The Netherlands, a country more commonly associated with tulips and windmills, has been quietly making waves in the winemaking world. Situated between Belgium and Germany, this small European nation is home to a rapidly expanding selection of wineries captivating the palates of wine enthusiasts around the globe.
After a wine course on Dutch wine at the Amsterdam Wine Festival at Gashouder and a recent trip to Maastricht to taste some fine wines, I was inspired to learn more about wine in the Netherlands. Plus, I recently came off a trip touring the Rhine Valley, tasting a variety of German wines. Last year, I visited several spots in Burgundy and the Champagne Region of France.
One thing I love about wine and beer tourism is the ability to consider a country’s climate and culture evident in producing these beverages. Here are some Dutch wines we tasted at the Amsterdam Wine Festival, except the far right bottle from Spain. We tasted this to contrast against red wine from the Netherlands.
With an increasing number of vineyards in every Dutch province, it’s becoming clear that the Netherlands is an up-and-coming wine destination worth exploring, particularly in light of climate change, where northern climates are becoming more favorable for winemaking.
In recent years, winemakers in the Netherlands have been honing their craft and producing exceptional wines that stand proudly alongside their European counterparts. The beautiful city of Maastricht, in particular, boasts an impressive winery scene and grape varieties, including the renowned Wijngaard Apostelhoeve.
This picturesque region, with its lush vineyards and stunning landscapes of the North Sea, offers a compelling reason to extend one weekend’s travels beyond Amsterdam’s bustling streets and canals. The Netherlands may not be the first country that comes to mind when thinking about wine, but this beautiful land is home to some delightful wineries and vineyards.
With the quality of Dutch wine improving tremendously in the past two decades, it is time to explore the hidden gems of the Netherlands’ wine regions. These are some Dutch vineyards producing some of the best tasting wine in the country.
See Related: Different Types of Traditional Dutch Food
What We Cover
- Best Wineries & Vineyards in the Netherlands
- Wijngaard De Amsteltuin
- Wijngaard Apostelhoeve
- Wijnhoeve De Kleine Schorre
- Chateau Amsterdam
- De Fiere Wijnakker
- De Santspuy Wijn- En Aspergeboerderij
- Wijnhoeve De Heikant
- Domein Hof Te Dieren
- Wijngaard Hesselink
- History of Dutch Wine
- Early Agricultural Shift and Vineyard Expansion
- The Phylloxera Epidemic and Its Aftermath
- Resurgence and Modern Viticulture
- Dutch Wine Classification and Varieties
- Organic Viticulture and Market Aspects
- Consumer Perceptions and Market Dynamics of Dutch Wines
Best Wineries & Vineyards in the Netherlands
Wijngaard De Amsteltuin
Situated in the picturesque surroundings of Amstelveen, Wijngaard De Amsteltuin showcases a charming, small vineyard producing lovely red and white wines. Visiting here provides an excellent opportunity to explore the winery, taste the fine wines, and admire the beautiful scenery.

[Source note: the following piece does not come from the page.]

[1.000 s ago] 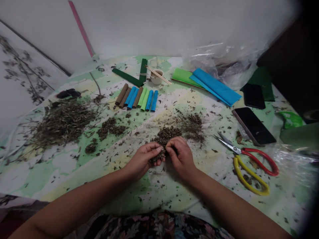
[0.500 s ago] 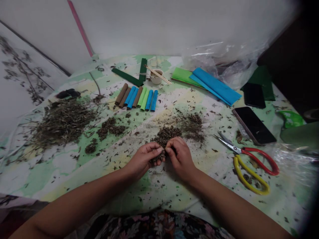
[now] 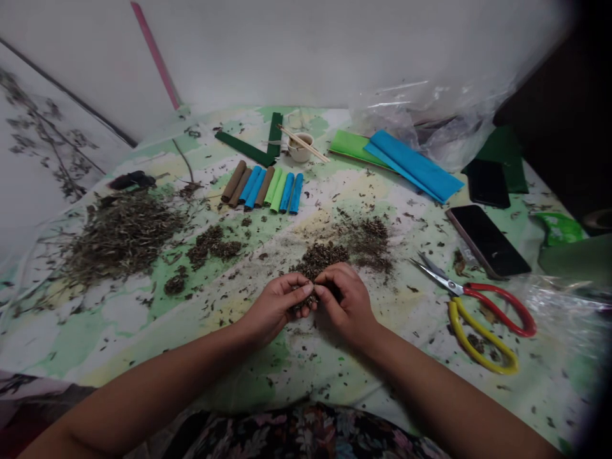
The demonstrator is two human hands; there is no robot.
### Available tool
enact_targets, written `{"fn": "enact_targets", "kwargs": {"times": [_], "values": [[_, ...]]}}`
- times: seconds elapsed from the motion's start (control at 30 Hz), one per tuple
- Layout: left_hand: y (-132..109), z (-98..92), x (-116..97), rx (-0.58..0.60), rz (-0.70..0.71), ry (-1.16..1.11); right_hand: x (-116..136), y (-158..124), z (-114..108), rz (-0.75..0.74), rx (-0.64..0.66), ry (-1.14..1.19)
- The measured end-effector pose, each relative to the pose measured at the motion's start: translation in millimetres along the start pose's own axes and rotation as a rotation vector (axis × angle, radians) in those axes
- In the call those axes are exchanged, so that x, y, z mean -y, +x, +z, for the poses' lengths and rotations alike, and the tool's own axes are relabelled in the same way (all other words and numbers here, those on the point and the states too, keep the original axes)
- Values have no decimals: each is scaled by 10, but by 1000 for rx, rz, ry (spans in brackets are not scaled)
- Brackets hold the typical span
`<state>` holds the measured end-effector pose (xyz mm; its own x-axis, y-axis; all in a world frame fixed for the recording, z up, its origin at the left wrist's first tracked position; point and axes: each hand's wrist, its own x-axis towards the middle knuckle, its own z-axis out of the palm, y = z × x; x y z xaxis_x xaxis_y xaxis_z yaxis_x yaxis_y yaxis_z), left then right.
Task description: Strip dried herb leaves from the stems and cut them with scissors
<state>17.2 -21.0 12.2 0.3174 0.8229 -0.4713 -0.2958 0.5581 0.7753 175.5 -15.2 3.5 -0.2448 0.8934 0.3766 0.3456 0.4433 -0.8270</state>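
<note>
My left hand (image 3: 282, 301) is closed around a small clump of dried leaves (image 3: 302, 302), part of which shows between the fingers. Against it, my right hand (image 3: 345, 298) pinches at the clump's edge with thumb and forefinger; the thumbs nearly meet. Just beyond both hands lies a heap of crumbled dried leaves (image 3: 325, 255), with a thinner dark scatter (image 3: 370, 242) to its right. Smaller crumbled piles (image 3: 210, 247) sit to the left. A large pile of dried stems and leaves (image 3: 124, 233) spreads at the far left.
Rolled brown, blue and green tubes (image 3: 262, 187) stand in a row behind the piles. A cup (image 3: 300, 152) carries chopsticks (image 3: 306, 144). Folded blue paper (image 3: 414, 166) lies at the back. Scissors (image 3: 456, 288) lie open on the right, near a phone (image 3: 488, 241) and clear plastic.
My right hand's fingertips have shifted slightly to the left, closer to my left thumb. My left hand keeps its hold on the clump, and the piles look the same.
</note>
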Motion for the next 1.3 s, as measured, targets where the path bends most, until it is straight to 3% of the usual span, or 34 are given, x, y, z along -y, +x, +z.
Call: {"fn": "enact_targets", "kwargs": {"times": [0.23,0.47,0.7,1.0,1.3], "values": [[3,-8,-6,23,-4,11,2,-1,14,9,51,-24],[-9,1,-11,28,-10,61,7,6,5,20,1,58],[-6,-36,9,74,-1,164,49,-27,-18,-142,39,-19],[-5,30,-41,-70,-8,79,-18,32,-59,41,-89,20],[-9,11,-27,-43,14,67,25,11,-48,-60,-36,-2]]}}
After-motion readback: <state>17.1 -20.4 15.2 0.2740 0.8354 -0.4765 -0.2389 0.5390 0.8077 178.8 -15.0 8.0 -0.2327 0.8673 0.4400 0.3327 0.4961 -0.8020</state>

Nestled on the slopes of Maastricht’s Jeker Valley, Wijngaard Apostelhoeve is the oldest commercial vineyard in the Netherlands. Offering an enchanting day trip option from Amsterdam, this family-run vineyard produces elegant white and sparkling wines that are a must-try for wine connoisseurs.

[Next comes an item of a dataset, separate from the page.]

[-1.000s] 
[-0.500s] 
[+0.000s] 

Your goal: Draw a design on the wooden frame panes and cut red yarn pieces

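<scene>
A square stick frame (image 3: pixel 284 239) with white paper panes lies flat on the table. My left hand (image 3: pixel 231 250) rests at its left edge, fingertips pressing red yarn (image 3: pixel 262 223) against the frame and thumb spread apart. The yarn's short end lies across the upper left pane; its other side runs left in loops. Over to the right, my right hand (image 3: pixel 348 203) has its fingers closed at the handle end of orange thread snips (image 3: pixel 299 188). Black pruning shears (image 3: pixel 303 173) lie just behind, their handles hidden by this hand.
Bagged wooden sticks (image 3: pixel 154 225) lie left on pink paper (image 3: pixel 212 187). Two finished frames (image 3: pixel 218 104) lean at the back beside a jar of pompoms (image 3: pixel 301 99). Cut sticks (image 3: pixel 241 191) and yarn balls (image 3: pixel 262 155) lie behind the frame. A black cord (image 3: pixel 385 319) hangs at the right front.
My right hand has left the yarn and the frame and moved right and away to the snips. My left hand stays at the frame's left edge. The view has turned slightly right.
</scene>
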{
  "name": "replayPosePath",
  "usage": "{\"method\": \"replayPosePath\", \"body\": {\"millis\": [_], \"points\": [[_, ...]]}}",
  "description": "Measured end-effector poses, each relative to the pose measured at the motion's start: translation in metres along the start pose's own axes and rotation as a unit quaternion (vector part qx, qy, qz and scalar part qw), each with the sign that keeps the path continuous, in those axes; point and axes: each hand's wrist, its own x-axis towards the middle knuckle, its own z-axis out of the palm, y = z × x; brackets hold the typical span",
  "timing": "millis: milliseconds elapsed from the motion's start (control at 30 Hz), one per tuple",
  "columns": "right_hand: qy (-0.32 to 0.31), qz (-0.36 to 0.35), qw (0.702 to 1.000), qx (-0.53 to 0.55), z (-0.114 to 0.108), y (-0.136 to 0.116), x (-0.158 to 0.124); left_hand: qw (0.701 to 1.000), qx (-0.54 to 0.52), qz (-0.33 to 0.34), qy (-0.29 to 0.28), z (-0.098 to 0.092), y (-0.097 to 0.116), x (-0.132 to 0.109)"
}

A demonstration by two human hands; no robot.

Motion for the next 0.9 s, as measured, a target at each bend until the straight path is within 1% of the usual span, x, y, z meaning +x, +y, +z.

Wijnhoeve De Kleine Schorre
Located in the heart of the Zeeland province, Wijnhoeve De Kleine Schorre is one of the largest vineyards in the Netherlands and is renowned for producing high-quality white wines. This vineyard combines traditional Dutch winemaking techniques with modern technology, ensuring a delightful wine-tasting experience.
For those looking for a unique winery experience in the Dutch capital, Chateau Amsterdam should be on the itinerary for Noord-Holland (North Holland) wine tastings. This urban winery focuses on creating exceptional wines by sourcing grapes from various European regions. A variety of wine-tasting events are held here, offering a captivating addition to the list of best things to do in Amsterdam.
De Fiere Wijnakker
De Fiere Wijnakker, in Gelderland, is a cozy, family-owned vineyard dedicated to biodynamic farming practices. Visitors can take guided tours and try the local red, white, and sparkling wines while enjoying the eco-friendly surroundings.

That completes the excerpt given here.